[[ Data, beginning ]]

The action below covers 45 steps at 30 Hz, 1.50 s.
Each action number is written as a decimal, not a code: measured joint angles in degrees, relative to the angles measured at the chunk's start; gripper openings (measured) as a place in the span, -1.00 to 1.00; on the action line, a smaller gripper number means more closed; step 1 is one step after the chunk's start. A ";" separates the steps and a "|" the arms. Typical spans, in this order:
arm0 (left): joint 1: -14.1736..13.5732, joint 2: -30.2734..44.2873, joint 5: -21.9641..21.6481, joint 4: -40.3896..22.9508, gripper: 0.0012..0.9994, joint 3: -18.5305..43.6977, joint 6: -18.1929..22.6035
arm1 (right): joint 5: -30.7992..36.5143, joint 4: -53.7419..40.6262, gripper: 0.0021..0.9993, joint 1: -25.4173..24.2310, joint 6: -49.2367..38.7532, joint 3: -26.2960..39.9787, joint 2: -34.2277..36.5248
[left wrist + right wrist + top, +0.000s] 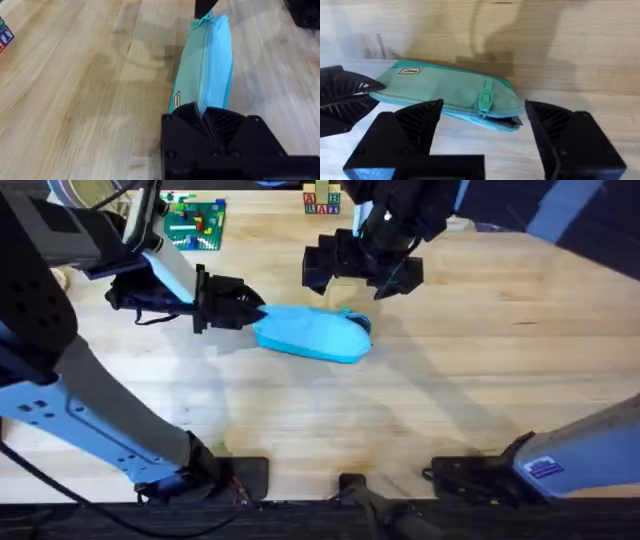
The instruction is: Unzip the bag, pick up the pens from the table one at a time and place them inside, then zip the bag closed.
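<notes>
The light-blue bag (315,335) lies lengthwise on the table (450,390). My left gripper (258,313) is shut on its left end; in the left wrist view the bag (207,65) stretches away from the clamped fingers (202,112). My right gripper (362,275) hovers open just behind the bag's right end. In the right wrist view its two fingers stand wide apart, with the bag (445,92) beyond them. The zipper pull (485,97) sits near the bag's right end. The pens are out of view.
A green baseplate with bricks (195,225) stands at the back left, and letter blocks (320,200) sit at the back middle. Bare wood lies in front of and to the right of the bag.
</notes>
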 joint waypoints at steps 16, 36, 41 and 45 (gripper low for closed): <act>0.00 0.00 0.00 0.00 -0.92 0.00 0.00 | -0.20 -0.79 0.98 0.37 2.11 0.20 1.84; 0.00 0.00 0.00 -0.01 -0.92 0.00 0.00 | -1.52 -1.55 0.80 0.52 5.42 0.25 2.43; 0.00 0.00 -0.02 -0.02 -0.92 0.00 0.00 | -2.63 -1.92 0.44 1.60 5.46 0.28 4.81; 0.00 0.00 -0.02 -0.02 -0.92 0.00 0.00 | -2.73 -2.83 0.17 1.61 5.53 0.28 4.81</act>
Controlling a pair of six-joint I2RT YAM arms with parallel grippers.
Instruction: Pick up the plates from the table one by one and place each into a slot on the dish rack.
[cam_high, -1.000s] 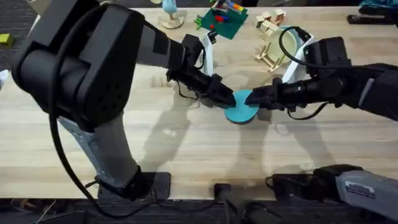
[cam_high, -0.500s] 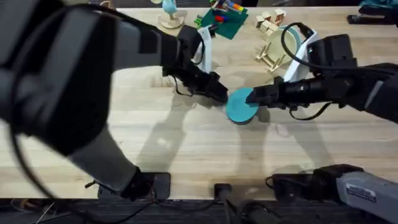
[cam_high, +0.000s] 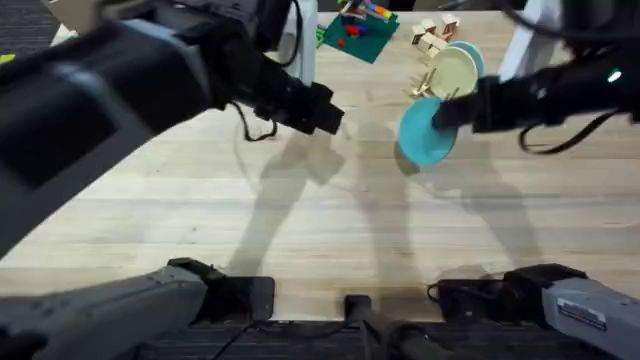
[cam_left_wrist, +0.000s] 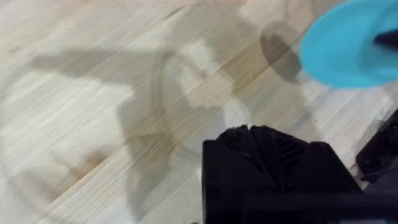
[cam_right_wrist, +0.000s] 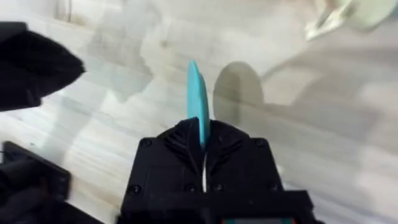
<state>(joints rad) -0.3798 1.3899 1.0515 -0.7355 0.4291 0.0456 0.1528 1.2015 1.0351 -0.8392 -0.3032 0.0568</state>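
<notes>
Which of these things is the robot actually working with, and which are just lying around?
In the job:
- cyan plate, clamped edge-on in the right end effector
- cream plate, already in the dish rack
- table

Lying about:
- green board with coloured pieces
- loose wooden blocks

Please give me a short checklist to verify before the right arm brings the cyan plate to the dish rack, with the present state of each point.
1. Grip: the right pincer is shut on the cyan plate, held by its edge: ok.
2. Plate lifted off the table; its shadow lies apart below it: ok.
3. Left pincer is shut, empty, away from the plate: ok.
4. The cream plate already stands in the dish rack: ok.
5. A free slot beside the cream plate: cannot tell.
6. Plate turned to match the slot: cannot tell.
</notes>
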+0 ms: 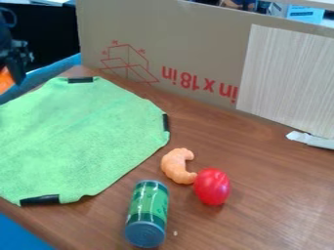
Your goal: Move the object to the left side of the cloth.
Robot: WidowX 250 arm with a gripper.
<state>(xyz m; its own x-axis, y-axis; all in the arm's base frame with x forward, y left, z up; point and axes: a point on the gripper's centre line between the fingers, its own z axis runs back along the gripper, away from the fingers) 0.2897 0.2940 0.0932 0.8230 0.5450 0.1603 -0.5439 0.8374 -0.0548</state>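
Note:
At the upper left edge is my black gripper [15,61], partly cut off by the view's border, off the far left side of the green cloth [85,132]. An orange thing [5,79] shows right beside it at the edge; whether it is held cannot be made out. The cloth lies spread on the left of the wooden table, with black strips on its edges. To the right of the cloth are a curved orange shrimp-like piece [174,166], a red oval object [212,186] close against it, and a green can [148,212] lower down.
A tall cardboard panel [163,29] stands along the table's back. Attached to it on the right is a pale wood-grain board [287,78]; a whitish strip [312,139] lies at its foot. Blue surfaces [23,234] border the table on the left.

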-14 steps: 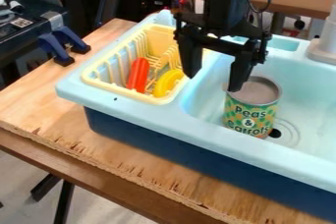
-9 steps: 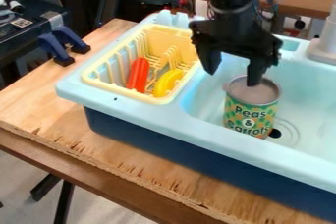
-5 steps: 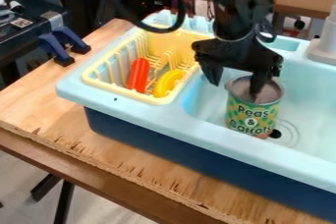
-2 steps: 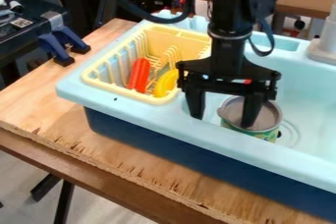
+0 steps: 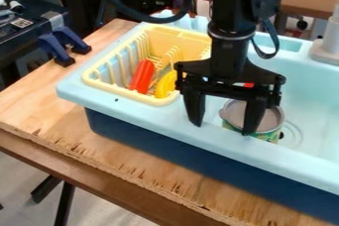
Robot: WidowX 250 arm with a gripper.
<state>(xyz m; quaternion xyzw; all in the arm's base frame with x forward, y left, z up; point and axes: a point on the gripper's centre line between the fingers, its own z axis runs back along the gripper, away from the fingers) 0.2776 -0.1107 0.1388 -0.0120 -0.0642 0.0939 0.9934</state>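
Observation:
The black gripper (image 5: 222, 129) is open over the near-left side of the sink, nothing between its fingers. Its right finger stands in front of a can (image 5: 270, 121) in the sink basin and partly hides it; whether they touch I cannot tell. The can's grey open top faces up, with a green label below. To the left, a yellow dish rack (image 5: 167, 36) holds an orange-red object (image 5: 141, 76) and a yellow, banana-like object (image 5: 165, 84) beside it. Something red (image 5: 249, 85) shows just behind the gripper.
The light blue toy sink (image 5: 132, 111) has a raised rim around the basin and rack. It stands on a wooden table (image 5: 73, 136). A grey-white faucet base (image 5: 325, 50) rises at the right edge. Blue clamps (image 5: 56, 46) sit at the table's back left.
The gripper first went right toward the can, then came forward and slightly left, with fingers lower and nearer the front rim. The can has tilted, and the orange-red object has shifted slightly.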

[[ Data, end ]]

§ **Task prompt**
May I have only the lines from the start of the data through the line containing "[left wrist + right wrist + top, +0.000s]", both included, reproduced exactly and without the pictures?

§ **Exercise solution**
The action below covers 45 steps at 30 Hz, 1.50 s.
Each action number is written as a decimal, not a code: measured joint angles in degrees, relative to the angles measured at the chunk's start; gripper openings (measured) as a place in the span, -1.00 to 1.00; on the action line, a smaller gripper number means more closed; step 1 is one step after the chunk's start. A ";" separates the steps and a "|" the arms. Typical spans, in this order:
arm0 (left): joint 1: -14.1736..13.5732, joint 2: -30.2734..44.2873, joint 5: -21.9641..21.6481, joint 4: -40.3896..22.9508, gripper: 0.0012..0.9994, joint 3: -18.5305..43.6977, joint 6: -18.1929..22.6035
arm1 (right): joint 5: -30.7992..36.5143, joint 4: -53.7419..40.6262, gripper: 0.0021..0.9993, joint 1: -25.4173..24.2310, joint 6: -49.2367..38.7532, joint 3: -26.2960..39.9787, joint 2: -34.2277..36.5248
[left wrist + right wrist + top, +0.000s] 

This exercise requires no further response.